Posted at: 10/23/2012 7:45 AM
Updated at: 10/23/2012 10:48 AM
By: The Associated Press
NEW YORK (AP) - The price tag remains a big question mark as Apple prepares Tuesday to unveil what is expected to be a smaller iPad.
Apple hasn't said anything about the device, but the veil of secrecy that the company throws over unreleased products has been a see-through affair this year. Most of the details of the iPhone 5, for instance, were known well in advance of its launch a month ago. In the case of the "iPad Mini" (the real name is not known), tech bloggers and analysts expect a device with a screen measuring 7.85 inches on the diagonal, making it about half the size of the regular iPad.
It would be slightly larger than the 7-inch tablets it's presumably designed to compete with, including Amazon.com Inc.'s Kindle Fire and Google Inc.'s Nexus 7. The Kindle Fire starts at $159, and the Nexus 7 at $199. Meanwhile, Apple sells the iPad 2 for $399 and the 4-inch iPod Touch for $199. Company watchers are pegging the price of the smaller iPad somewhere in between.
Most of the guesses range from $249 to $299, but the blog 9to5Mac said Monday that the price would be $329. That would make the iPad Mini twice the price of the cheapest Kindle Fire and leave plenty of room for other manufacturers to snap up value shoppers this holiday season.
The blog did not disclose its source and has had a mixed record in predicting details on unreleased Apple products. Analysts such as Brian White of Topeka Capital Markets believe that Apple will also sell a step-up version of the iPad Mini, one with the ability to access 4G cellular networks for an additional monthly fee.

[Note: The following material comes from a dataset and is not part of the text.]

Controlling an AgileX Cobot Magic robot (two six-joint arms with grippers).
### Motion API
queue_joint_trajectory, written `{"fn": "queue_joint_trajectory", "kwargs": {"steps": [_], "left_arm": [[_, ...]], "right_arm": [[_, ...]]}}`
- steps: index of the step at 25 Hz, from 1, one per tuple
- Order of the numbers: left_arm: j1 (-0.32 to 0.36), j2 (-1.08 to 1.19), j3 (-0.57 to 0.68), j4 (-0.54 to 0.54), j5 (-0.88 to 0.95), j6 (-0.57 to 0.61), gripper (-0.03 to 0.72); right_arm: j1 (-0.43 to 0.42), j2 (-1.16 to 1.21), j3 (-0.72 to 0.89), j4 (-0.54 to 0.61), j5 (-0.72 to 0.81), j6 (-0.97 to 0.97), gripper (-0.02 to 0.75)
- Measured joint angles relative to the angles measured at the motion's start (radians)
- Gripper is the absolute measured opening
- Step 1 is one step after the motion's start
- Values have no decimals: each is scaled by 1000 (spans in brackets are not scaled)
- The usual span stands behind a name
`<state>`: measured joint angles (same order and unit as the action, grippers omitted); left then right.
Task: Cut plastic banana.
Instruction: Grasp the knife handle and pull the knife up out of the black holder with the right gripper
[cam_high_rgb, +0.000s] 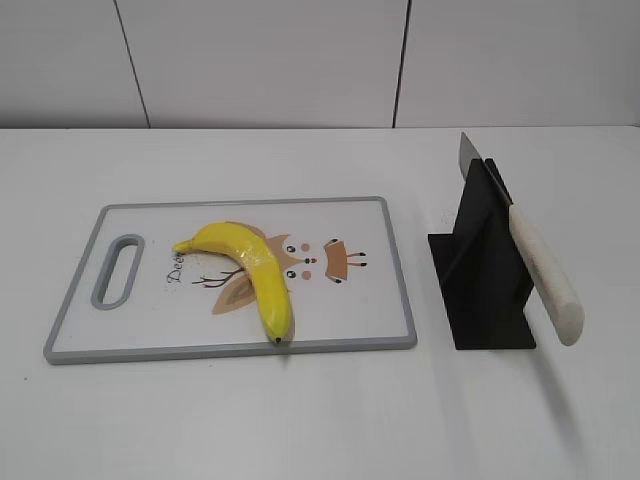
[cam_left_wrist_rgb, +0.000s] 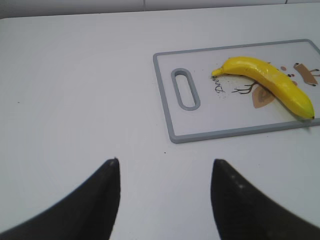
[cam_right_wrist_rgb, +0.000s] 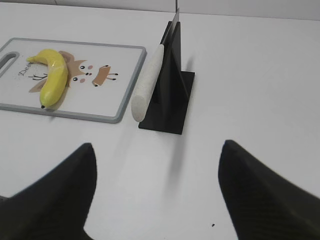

That's a feature that the cheaper, 7-inch tablets don't have.
Apple is holding Tuesday's presentation at a theater in San Jose, Calif. The company typically starts selling a new phone or iPad a week or two after announcing it. But it could treat the new iPad as a minor product update, in which case it could start sales right after the announcement.
Apple has sold 84 million iPads since their debut in April 2010. One of the first competitors to appear was a Samsung tablet with a 7-inch screen. Apple's late founder, Steve Jobs, made a rare appearance at an October 2010 conference call with analysts - his last - to deride the concept.
"The reason we wouldn't make a 7-inch tablet isn't because we don't want to hit a price point. It's because we don't think you can make a great tablet with a 7-inch screen," Jobs said. "The 7-inch tablets are tweeners, too big to compete with a smartphone and too small to compete with an iPad." He said the resolution of the display could be increased to make up for the smaller size, but that would be "meaningless, unless your tablet also includes sandpaper, so that the user can sand down their fingers to around one quarter of the present size." "There are clear limits of how close you can physically place elements on a touch screen before users cannot reliably tap, flick or pinch them.
This is one of the key reasons we think the 10-inch screen size is the minimum size required to create great tablet apps," he said. Jobs didn't mention that Apple has had great success developing software that uses taps, flicks and pinches for the iPhone, which has a screen one quarter of the size he was attacking. Jobs, who died last October, had strong opinions, but he also changed his mind frequently. The production of a smaller iPad would not be the first time that Apple has made a product that Jobs initially dismissed as ridiculous.
In an internal email sent in January 2011, Apple senior vice president Eddy Cue said that a 7-inch tablet would work well and that Jobs was starting to come around to the idea. The email surfaced as part of Apple's patent trial against Samsung Electronics Co. this year.
Apart from the smaller iPad, Apple is also expected to refresh some other products.
There's speculation that the MacBook will come in a version with a 13-inch, high-resolution "Retina" screen. The 15-inch MacBook got an option for a Retina screen this summer.